Prompt: In the data below, one line contains "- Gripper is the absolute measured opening" and a later one contains "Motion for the". Print both, with every line between them, exactly and alone.

Source material:

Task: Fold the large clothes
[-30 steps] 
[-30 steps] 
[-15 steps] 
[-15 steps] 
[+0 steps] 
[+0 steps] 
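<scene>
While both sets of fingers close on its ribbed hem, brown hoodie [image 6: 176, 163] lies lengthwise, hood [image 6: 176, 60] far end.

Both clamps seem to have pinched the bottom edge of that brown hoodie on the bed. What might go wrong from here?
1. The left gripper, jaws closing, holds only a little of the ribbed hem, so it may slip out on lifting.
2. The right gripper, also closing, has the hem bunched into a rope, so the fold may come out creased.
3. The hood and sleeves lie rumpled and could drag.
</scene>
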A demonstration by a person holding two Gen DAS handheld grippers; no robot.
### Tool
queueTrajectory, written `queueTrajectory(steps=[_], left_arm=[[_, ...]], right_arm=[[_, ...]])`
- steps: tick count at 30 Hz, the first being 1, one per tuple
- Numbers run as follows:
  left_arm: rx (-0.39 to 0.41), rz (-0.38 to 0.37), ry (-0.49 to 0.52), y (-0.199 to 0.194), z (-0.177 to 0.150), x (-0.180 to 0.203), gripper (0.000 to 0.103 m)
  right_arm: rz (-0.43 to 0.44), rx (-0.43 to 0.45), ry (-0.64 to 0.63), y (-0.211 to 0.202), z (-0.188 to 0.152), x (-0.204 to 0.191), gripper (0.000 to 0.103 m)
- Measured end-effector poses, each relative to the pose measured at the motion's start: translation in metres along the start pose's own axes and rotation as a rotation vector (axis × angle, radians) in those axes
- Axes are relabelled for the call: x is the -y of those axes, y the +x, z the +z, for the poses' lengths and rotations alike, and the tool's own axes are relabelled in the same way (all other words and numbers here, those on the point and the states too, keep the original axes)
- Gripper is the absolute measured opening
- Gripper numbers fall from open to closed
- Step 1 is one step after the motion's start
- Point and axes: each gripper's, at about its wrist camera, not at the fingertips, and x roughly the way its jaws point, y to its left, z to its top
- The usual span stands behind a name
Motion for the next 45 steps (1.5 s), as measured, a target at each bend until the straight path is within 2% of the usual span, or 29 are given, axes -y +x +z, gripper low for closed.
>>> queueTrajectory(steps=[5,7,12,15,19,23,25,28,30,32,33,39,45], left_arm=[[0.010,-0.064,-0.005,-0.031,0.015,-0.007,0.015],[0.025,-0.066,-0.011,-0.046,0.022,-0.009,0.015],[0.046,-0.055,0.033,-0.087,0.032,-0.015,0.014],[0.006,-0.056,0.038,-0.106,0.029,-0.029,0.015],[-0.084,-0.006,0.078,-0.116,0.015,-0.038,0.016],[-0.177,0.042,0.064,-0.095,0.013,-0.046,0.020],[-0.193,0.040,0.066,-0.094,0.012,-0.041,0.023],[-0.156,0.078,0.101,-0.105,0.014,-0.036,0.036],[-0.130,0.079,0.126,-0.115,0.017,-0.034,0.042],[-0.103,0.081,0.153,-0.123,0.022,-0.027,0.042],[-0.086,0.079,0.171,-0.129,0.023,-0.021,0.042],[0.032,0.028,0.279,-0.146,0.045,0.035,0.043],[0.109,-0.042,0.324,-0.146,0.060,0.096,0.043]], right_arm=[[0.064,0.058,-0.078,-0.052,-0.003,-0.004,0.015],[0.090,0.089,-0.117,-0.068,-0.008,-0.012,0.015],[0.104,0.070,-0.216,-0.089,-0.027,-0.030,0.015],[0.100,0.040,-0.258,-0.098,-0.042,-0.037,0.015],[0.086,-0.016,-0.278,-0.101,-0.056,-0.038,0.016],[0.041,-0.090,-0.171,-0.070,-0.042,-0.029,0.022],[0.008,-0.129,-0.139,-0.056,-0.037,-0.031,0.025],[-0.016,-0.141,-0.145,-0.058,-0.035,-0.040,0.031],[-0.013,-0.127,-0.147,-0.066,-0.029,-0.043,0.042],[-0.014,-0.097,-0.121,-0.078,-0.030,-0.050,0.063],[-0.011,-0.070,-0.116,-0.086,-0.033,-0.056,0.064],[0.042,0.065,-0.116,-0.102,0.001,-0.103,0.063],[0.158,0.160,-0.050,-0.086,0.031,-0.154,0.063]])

Answer space:
- Gripper is the absolute measured opening
- Gripper numbers fall from open to closed
- Step 1 is one step after the motion's start
- Point and axes: each gripper's, at about its wrist camera, not at the fingertips, and x roughly the way its jaws point, y to its left, z to its top
- The usual span stands behind a name
Motion for the next 45 steps (1.5 s), as measured, a target at each bend until the straight path is within 2% of the usual span, or 29 are given, axes -y +x +z, gripper low for closed.

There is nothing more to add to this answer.